Scholarships and targeted funding are most effective when they allow more people to enter and then also help them stay. For example, the IIT-Bombay Wings scholarship initiative uses financial aid to prevent women from dropping out of the pipeline. However, the risk here is that India will be deprived of islands of excellence as a result.
need for accountability
The case for inclusion in the name of fairness is well known and well known. However, STEM is also concerned with the quality of knowledge. There is no reason why diversity, including gender, cannot produce better science, but importantly, it can also expand the range of questions that the scientific enterprise considers legitimate and the range of social problems it considers worth solving. It is impossible to overstate the importance of this point. India’s scientific agenda is often linked to public health, climate risks, water stress, agricultural livelihoods and digital governance, with practical consequences.
A research system that systematically filters out women, and especially women from marginalized castes and/or rural backgrounds and non-metropolitan institutions, will thus also filter out lived knowledge about how technologies exist in real settings.
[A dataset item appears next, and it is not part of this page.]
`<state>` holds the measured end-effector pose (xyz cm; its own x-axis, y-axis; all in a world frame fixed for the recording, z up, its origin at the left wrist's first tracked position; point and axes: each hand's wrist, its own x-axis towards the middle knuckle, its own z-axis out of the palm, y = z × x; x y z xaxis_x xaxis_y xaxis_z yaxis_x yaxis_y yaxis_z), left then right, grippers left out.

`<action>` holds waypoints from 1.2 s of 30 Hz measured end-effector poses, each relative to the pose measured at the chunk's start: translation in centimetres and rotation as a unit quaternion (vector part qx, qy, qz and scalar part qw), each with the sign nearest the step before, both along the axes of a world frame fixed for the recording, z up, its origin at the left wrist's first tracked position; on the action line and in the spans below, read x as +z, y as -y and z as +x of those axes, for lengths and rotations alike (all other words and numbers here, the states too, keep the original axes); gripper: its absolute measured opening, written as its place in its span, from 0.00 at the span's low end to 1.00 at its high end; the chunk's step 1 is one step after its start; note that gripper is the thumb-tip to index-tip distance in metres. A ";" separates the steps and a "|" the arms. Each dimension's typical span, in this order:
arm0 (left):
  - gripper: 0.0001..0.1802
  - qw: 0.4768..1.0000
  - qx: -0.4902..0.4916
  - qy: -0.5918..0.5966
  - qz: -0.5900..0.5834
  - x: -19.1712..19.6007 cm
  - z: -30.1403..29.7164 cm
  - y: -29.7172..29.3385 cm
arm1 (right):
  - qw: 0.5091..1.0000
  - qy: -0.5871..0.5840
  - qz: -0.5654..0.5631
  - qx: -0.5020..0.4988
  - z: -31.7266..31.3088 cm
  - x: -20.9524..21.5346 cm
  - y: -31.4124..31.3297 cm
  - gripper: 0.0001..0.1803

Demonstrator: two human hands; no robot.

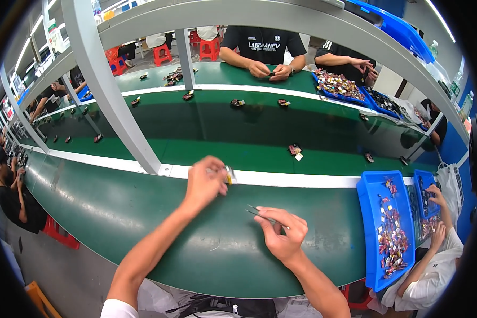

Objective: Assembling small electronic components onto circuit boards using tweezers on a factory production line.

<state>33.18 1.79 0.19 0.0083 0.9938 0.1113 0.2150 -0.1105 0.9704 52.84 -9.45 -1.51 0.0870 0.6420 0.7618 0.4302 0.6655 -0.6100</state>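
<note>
Left hand (204, 183): fingers pinched on a small silver part (229, 175), held above the bench's (143, 212) white strip.
Right hand (282, 233): closed around thin tweezers (261, 213), tips pointing left, over the green bench.
Tray (370, 228): blue, holding small parts, well right of both hands.

Left hand (204, 183) pinching small part (229, 175), right hand (282, 233) gripping tweezers (259, 214), green bench (143, 212)

Bright overhead light, glossy glare, strong fisheye bending at edges.
</note>
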 end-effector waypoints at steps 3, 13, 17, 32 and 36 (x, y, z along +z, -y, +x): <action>0.08 0.993 0.075 -0.081 0.035 -0.5 -3.3 -6.0 | 1.000 -0.002 -0.027 0.004 -0.6 0.2 -0.2 0.09; 0.12 0.946 0.015 -0.294 0.137 -0.5 1.7 -11.7 | 0.998 0.060 0.005 0.021 -0.8 -1.3 -0.3 0.07; 0.13 0.990 -0.116 -0.064 -0.050 -0.6 10.2 -11.7 | 0.997 0.071 -0.011 0.005 -0.2 -1.4 0.1 0.06; 0.13 0.974 -0.039 -0.219 -0.034 -2.7 13.4 -12.6 | 0.997 0.059 -0.025 0.041 -0.9 -1.4 -0.1 0.06; 0.08 0.989 -0.129 -0.067 -0.030 -0.8 10.0 -7.2 | 0.997 0.035 -0.052 0.033 -0.4 -1.5 0.2 0.07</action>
<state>43.16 9.02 -0.61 0.2726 0.9615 0.0338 0.3141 -0.1221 0.9415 52.47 -9.62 -2.99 -0.0095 0.7210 0.6929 0.4316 0.6281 -0.6475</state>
The same is true for trans people and other gender minorities, who are often early witnesses to how supposedly neutral technologies can reproduce discrimination.
If senior scientists use observation, informal networks, documentation, accommodation, travel norms, conference culture and workplace humor to understand their biases and exclusionary views, metrics alone will not solve them. More specifically, representation at points of entry will not automatically generate retention; Retention will not automatically give rise to rights; And authority will not automatically generate institutional change. For this to happen, accountability has to be built into the system.
reasoning and discussion
A deliberative democracy depends on institutions that can absorb contestations and convert them into legitimate public decisions by means other than majoritarianism or technocratic order. In science, competitions are also inevitable and, when appropriately institutionalized, healthy: whether India should regulate air quality, vaccine awareness, AI in welfare, gene editing, climate adaptation or nuclear energy is not just about scientific facts: it is also about distributive justice and moral purity.
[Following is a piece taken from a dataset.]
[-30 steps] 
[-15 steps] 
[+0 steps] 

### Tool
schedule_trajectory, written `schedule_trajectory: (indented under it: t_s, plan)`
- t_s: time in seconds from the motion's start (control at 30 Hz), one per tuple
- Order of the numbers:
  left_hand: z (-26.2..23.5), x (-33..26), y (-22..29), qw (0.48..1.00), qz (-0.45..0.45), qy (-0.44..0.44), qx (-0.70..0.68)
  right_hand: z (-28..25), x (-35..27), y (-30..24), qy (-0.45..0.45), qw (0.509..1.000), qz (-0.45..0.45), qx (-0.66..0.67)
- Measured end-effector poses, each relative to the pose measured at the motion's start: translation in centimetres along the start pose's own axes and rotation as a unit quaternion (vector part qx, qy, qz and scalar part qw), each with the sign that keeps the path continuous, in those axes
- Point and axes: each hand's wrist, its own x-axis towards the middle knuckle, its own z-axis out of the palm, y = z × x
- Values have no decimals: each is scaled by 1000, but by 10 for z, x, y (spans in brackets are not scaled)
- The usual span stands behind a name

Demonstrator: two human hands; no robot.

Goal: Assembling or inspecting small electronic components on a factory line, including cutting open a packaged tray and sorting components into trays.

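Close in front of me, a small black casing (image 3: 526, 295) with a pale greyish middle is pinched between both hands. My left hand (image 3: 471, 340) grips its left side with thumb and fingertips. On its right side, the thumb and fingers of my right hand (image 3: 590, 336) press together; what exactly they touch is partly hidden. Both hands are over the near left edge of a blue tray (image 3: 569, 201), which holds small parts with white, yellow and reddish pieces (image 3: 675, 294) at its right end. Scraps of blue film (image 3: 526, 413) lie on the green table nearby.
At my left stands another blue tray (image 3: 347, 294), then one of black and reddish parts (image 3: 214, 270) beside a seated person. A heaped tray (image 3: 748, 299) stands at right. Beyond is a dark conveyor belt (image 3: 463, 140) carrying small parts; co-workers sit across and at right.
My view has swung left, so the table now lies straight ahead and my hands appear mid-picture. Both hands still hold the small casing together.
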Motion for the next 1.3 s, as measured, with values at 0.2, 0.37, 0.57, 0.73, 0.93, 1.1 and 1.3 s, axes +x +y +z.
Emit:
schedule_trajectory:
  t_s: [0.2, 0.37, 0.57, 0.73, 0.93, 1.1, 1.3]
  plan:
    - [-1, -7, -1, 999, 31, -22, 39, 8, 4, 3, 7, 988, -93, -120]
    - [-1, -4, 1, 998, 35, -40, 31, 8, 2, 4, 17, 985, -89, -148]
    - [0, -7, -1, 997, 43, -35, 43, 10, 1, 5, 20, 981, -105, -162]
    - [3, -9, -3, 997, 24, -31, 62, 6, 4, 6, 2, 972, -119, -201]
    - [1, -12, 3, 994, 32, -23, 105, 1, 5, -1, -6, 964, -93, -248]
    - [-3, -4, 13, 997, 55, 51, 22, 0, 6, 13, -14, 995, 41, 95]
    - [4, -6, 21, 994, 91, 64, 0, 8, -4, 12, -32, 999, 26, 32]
An inclusive science automatically strengthens deliberative democracy because it expands who can credibly participate in these arguments as experts and witnesses rather than passive recipients of policy. And when women are present in the scientific hierarchy – as young students, as principal investigators, and as science administrators – they can help determine what counts as a problem, what counts as a solution, and what counts as an acceptable trade-off. The same is true when scientists from marginalized communities and trans scientists can participate without being transformed into symbols.